Malaria

Babak Javid of Tsinghua University in China, working with Paul MacAry of the National University of Singapore in Singapore, will study human monoclonal antibodies that protect individuals from infection by Mycobacterium tuberculosis and could be used to develop a tuberculosis vaccine. Tuberculosis is the world's most deadly infectious disease, and the causative bacteria are present in latent form in up to a quarter of the global population.

Paul MacAry of the National University of Singapore in Singapore, working with Babak Javid of Tsinghua University in China, will study human monoclonal antibodies that protect individuals from infection by Mycobacterium tuberculosis and could be used to develop a tuberculosis vaccine. Tuberculosis is the world's most deadly infectious disease and the causative bacteria are present in latent form in up to a quarter of the global population.

We will manipulate the evolutionary trajectories to reverse the course of drug-resistant evolution of the parasites making them drug sensitive again. This revolutionary way of fighting drug resistance will pave way to malaria eradication by drugs.

James Platts-Mills of the University of Virginia in the U.S. will quantify the effect of factors, including antibiotic use and hospitalization, in infants on the subsequent incidence and spread of drug-resistant pathogens in developing countries. This will help design more effective strategies for containing it. They will use samples and data taken from birth up to one year of age from a previous longitudinal study, the MAL-ED study, which was performed in eight developing countries.

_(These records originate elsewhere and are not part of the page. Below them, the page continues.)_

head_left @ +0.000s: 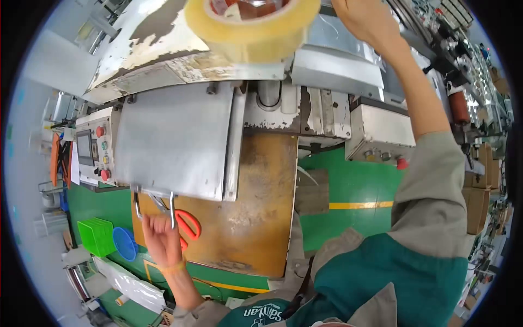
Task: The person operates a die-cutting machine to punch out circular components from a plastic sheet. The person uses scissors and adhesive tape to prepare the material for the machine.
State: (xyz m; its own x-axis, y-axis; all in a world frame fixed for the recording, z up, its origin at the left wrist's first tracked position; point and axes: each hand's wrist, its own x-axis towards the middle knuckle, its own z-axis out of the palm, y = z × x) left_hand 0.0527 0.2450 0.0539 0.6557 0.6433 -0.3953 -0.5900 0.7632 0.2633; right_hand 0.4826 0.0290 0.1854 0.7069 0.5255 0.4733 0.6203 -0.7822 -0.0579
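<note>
My left hand (163, 238) is closed round the metal handle (173, 210) at the front edge of a flat steel plate (174, 139). Scissors with red-orange grips (189, 224) lie just right of that hand, their blades partly under the plate. My right hand (370, 23) reaches far forward at the top, over the grey metal part of the machine (338, 68). Its fingertips run out of the picture, so what they touch is hidden. A big roll of clear yellowish tape (253, 41) is close to the camera at the top centre.
A worn brown board (261, 201) lies under the plate. Control boxes with red buttons stand left (101, 144) and right (381, 133). A green basket (95, 236) and a blue basket (125, 243) are at lower left. Cartons (478, 196) are stacked at far right.
</note>
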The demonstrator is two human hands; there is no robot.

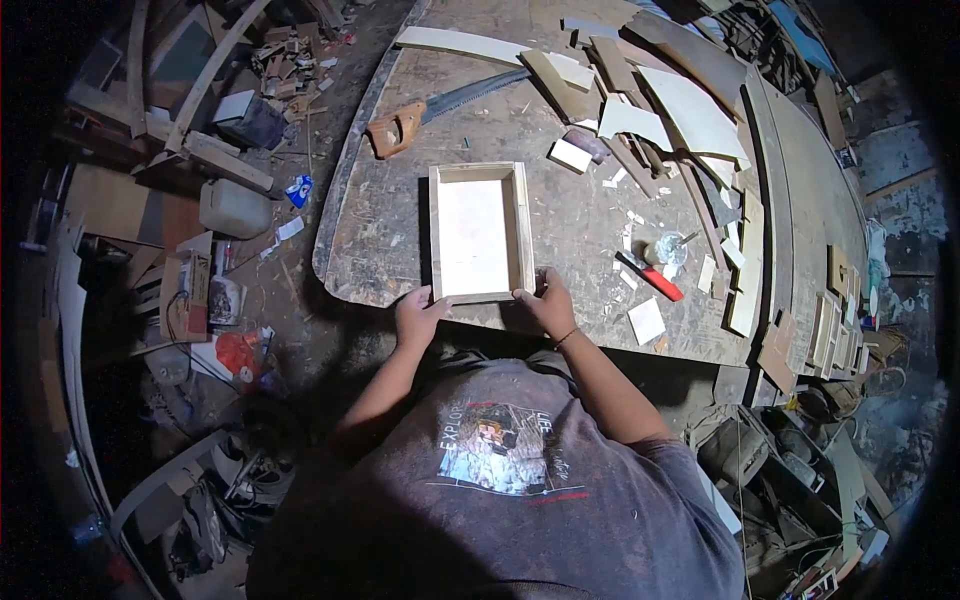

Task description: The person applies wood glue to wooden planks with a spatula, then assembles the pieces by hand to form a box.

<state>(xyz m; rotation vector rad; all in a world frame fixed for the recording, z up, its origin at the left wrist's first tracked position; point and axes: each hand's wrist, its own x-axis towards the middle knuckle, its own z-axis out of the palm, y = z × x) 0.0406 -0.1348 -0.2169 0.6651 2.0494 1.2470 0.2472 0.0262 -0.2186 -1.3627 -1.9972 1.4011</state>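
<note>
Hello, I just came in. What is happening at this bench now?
A person holds a shallow wooden box by its near corners, left hand and right hand on either side. It is at the edge of the workbench. A handsaw lies beyond it, with wood pieces farther right.

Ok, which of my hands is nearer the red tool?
Right. Your right hand holds the box at its near right corner, left of the red tool; your left hand is farther, at the near left corner.
</note>
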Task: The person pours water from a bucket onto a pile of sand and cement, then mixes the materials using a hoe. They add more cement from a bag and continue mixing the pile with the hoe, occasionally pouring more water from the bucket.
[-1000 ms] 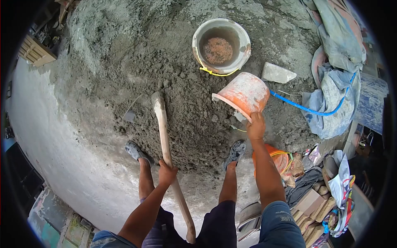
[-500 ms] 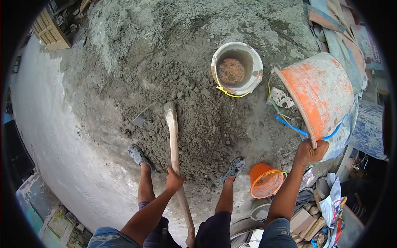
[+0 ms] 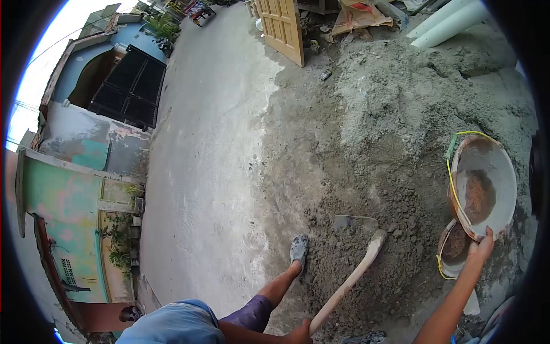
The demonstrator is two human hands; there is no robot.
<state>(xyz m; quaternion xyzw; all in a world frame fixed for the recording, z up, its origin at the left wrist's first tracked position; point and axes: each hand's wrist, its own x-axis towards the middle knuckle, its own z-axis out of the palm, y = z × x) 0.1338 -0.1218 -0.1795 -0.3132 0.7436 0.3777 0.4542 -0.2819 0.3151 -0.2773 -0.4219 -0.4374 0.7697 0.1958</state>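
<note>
One other bucket (image 3: 452,266) partly behind the held bucket (image 3: 499,186)

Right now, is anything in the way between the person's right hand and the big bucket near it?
Nothing visible: the right hand grips the rim of the big bucket directly. The other bucket shows partly hidden behind the big one, not between them.

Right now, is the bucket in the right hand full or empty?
Looks empty: the bucket, mouth toward the camera, shows bare inner walls down to a patchy reddish bottom.
</note>
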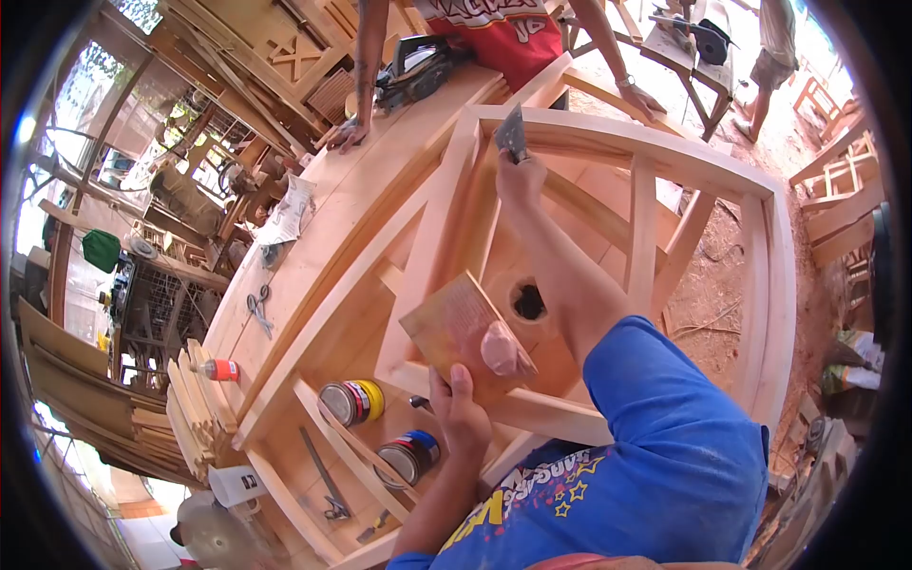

Monthly samples from fifty infants will be analyzed for the emergence of drug-resistant E. coli.

David Wright of Vanderbilt University in the U.S. will develop a diagnostic that combines sample concentration and multiplex detection into one rapid test that can detect the low levels of the malaria parasite in asymptomatic patients. They will develop a vertical flow component to accommodate larger sample volumes, which will increase the sensitivity of the adjacent lateral flow assay. They will mark the position of a fold on the diagnostic for delivering the isolated biomarkers on one side to the lateral flow assay on the other, which will then present the results using colored lines.

Tyler Radford of the Humanitarian OpenStreetMap Team in the U.S. will develop an analytical tool to derive information relevant for malaria elimination efforts from OpenStreetMap, which is the largest crowd-sourced map of the world. OpenStreetMap contains information uploaded by volunteers and professionals on the location of features such as roads and health facilities. They will build plugins that enable users to analyze the distribution of malaria intervention strategies such as bed nets and health clinics, and identify regions that require more detailed mapping.

Praveen Ravi of Athena Infonomics India Private Ltd. in India will develop a real-time surveillance model and simple recommendation engine for local governments in India to better monitor and react to the spread of malaria. They will develop low-cost methods to incorporate existing and diverse data from multiple sources related to the insect vectors and infections, such as the use of vector elimination products and medical reports of malaria cases, and demographic data such as population density.

Yang Cheng of Jiangnan University in China will develop a smartphone application to track Chinese individuals who move to work in other countries with high levels of malaria. When these migrant workers return home, there is a risk that they also import malaria, which can then be locally spread via mosquitoes and cause an outbreak. They will develop the application to measure body temperature and track location, and combine it with an existing malaria response system that is used to identify, track and treat malaria in the Jiangsu province, to improve the accuracy and speed of response.

Patrick Degnan with Rachel Whitaker and Rebecca Stumpf of the University of Illinois in the U.S. will harness the CRISPR bacterial immune system to develop a new technology called in vitro CRISPR-capture. They will use this tool to track the abundance and transmission of antimicrobial resistance elements among connected natural and human ecosystems in East Africa.

Ricky Chiu of Phase Diagnostics Inc. in the U.S. will develop a new paper-based oral diagnostic device with high accuracy that can rapidly concentrate and detect malaria biomarkers without needing any power, equipment or personnel training. This will overcome the risks and difficulties involved with finger-prick blood collection, and the lack of sensitivity of current rapid diagnostic tests. It will enable the detection of malaria cases in regions with low densities of infection, and ultimately help eliminate malaria from these regions.